__LISTED ENTRIES__

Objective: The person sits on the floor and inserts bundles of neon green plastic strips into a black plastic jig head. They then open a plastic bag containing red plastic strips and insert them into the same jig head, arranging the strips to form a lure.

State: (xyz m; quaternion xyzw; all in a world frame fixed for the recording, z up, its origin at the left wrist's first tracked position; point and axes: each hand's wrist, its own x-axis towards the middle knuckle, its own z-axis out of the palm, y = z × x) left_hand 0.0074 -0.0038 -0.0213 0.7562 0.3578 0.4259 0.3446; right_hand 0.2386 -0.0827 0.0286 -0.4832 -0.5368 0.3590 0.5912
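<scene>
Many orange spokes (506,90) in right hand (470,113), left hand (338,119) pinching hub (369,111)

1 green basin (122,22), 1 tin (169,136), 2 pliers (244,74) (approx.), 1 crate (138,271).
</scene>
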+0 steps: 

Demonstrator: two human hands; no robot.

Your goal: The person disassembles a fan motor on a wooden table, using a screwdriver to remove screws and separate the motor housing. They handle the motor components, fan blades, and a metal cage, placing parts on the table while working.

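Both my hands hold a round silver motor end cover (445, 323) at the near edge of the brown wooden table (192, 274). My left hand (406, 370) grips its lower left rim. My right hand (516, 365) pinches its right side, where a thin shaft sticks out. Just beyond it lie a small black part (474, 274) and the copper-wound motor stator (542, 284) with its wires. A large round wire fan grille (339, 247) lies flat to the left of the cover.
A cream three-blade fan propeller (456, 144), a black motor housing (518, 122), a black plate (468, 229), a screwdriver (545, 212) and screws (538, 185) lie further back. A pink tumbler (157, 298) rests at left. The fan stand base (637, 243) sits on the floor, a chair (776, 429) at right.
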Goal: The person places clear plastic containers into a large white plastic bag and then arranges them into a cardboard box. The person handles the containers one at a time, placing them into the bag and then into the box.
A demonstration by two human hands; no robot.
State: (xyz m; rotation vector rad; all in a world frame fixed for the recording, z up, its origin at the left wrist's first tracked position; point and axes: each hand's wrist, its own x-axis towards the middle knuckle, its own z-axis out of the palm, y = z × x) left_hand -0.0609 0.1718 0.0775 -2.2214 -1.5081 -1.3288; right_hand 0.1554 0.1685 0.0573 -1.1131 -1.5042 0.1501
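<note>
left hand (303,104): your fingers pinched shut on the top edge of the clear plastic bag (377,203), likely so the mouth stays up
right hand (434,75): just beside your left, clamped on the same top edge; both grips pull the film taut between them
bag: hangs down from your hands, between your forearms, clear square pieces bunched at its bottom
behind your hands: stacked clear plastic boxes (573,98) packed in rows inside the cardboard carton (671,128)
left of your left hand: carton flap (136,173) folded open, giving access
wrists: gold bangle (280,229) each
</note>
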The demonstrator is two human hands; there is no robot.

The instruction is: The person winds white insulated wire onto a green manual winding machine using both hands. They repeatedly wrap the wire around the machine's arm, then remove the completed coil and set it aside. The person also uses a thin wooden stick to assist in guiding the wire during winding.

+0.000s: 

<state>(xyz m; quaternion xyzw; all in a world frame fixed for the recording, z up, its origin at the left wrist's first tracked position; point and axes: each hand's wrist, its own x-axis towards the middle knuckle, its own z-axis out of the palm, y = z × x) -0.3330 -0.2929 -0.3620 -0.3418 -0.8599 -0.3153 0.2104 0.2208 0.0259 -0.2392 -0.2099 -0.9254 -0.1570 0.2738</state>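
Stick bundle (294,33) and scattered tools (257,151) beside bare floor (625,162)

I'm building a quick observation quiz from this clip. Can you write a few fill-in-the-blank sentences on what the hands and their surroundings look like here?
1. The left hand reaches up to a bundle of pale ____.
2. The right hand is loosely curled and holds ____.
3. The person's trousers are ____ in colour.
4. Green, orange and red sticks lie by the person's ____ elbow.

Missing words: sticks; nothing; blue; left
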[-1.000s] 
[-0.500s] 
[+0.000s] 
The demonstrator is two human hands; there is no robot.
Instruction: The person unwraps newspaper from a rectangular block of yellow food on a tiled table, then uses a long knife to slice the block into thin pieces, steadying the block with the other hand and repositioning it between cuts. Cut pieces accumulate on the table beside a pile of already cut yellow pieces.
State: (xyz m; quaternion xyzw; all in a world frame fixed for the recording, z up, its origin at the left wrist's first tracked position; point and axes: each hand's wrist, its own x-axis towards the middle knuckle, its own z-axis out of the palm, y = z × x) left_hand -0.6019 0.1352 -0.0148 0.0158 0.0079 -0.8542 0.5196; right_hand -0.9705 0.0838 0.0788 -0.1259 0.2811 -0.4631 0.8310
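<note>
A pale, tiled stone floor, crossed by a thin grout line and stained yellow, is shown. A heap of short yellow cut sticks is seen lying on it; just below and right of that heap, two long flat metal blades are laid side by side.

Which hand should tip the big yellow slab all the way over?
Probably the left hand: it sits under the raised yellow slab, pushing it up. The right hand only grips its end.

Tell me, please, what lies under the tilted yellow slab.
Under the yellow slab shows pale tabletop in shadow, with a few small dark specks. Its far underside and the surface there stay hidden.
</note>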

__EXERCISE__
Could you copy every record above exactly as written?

__OUTPUT OF THE EXERCISE__
Objective: The person sits on the floor and inserts bundles of neon green plastic strips into a black plastic jig head. They then open a plastic bag containing red plastic strips and insert them into the same jig head, arranging the strips to form a lure.

State: (xyz m; quaternion xyzw; all in a world frame fixed for the recording, z up, its origin at the left wrist's first tracked position; point and axes: each hand's wrist, its own x-axis towards the middle knuckle, its own z-axis out of the palm, y = z × x) left_hand 0.0074 -0.0038 -0.0213 0.7562 0.3578 0.4259 0.3446; right_hand 0.2386 -0.0827 0.0286 -0.4832 -0.5368 0.3590 0.5912
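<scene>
Many orange spokes (506,90) in right hand (470,113), left hand (338,119) pinching hub (369,111)

1 green basin (122,22), 1 tin (169,136), 2 pliers (244,74) (approx.), 1 crate (138,271).
</scene>
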+0 steps: 

Demonstrator: two human hands; no robot.

Your goal: The person disassembles a fan motor on a wooden table, using a screwdriver to remove screws and separate the motor housing. They handle the motor components, fan blades, and a metal cage, placing parts on the table while working.

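Both my hands hold a round silver motor end cover (445, 323) at the near edge of the brown wooden table (192, 274). My left hand (406, 370) grips its lower left rim. My right hand (516, 365) pinches its right side, where a thin shaft sticks out. Just beyond it lie a small black part (474, 274) and the copper-wound motor stator (542, 284) with its wires. A large round wire fan grille (339, 247) lies flat to the left of the cover.
A cream three-blade fan propeller (456, 144), a black motor housing (518, 122), a black plate (468, 229), a screwdriver (545, 212) and screws (538, 185) lie further back. A pink tumbler (157, 298) rests at left. The fan stand base (637, 243) sits on the floor, a chair (776, 429) at right.
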Goal: The person places clear plastic containers into a large white plastic bag and then arranges them into a cardboard box. The person handles the containers one at a time, placing them into the bag and then into the box.
A demonstration by two human hands; no robot.
State: (xyz m; rotation vector rad; all in a world frame fixed for the recording, z up, its origin at the left wrist's first tracked position; point and axes: each hand's wrist, its own x-axis towards the middle knuckle, its own z-axis out of the palm, y = z × x) left_hand -0.0609 0.1718 0.0775 -2.2214 -1.5081 -1.3288; right_hand 0.1554 0.1685 0.0573 -1.1131 -1.5042 0.1501
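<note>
left hand (303,104): your fingers pinched shut on the top edge of the clear plastic bag (377,203), likely so the mouth stays up
right hand (434,75): just beside your left, clamped on the same top edge; both grips pull the film taut between them
bag: hangs down from your hands, between your forearms, clear square pieces bunched at its bottom
behind your hands: stacked clear plastic boxes (573,98) packed in rows inside the cardboard carton (671,128)
left of your left hand: carton flap (136,173) folded open, giving access
wrists: gold bangle (280,229) each
</note>
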The demonstrator is two human hands; there is no robot.

The instruction is: The person winds white insulated wire onto a green manual winding machine using both hands. They repeatedly wrap the wire around the machine's arm, then remove the completed coil and set it aside. The person also uses a thin wooden stick to assist in guiding the wire during winding.

+0.000s: 

<state>(xyz m; quaternion xyzw; all in a world frame fixed for the recording, z up, its origin at the left wrist's first tracked position; point and axes: each hand's wrist, its own x-axis towards the middle knuckle, its own z-axis out of the palm, y = z × x) -0.3330 -0.2929 -0.3620 -0.3418 -0.8599 -0.3153 0.2104 0.2208 0.0259 -0.2392 -0.2099 -0.9254 -0.1570 0.2738</state>
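Stick bundle (294,33) and scattered tools (257,151) beside bare floor (625,162)

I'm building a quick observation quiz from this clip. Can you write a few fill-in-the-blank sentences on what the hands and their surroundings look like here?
1. The left hand reaches up to a bundle of pale ____.
2. The right hand is loosely curled and holds ____.
3. The person's trousers are ____ in colour.
4. Green, orange and red sticks lie by the person's ____ elbow.

Missing words: sticks; nothing; blue; left
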[-1.000s] 
[-0.500s] 
[+0.000s] 
The demonstrator is two human hands; there is no robot.
Instruction: The person unwraps newspaper from a rectangular block of yellow food on a tiled table, then uses a long knife to slice the block into thin pieces, steadying the block with the other hand and repositioning it between cuts. Cut pieces accumulate on the table beside a pile of already cut yellow pieces.
State: (xyz m; quaternion xyzw; all in a world frame fixed for the recording, z up, its origin at the left wrist's first tracked position; point and axes: each hand's wrist, its own x-axis towards the middle knuckle, its own z-axis out of the palm, y = z × x) left_hand -0.6019 0.1352 -0.0148 0.0158 0.0079 -0.8542 0.5196; right_hand -0.9705 0.0838 0.0788 -0.1259 0.2811 -0.4631 0.8310
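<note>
A pale, tiled stone floor, crossed by a thin grout line and stained yellow, is shown. A heap of short yellow cut sticks is seen lying on it; just below and right of that heap, two long flat metal blades are laid side by side.

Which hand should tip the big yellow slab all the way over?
Probably the left hand: it sits under the raised yellow slab, pushing it up. The right hand only grips its end.

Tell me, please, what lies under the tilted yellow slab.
Under the yellow slab shows pale tabletop in shadow, with a few small dark specks. Its far underside and the surface there stay hidden.
</note>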

Now the exercise is finished.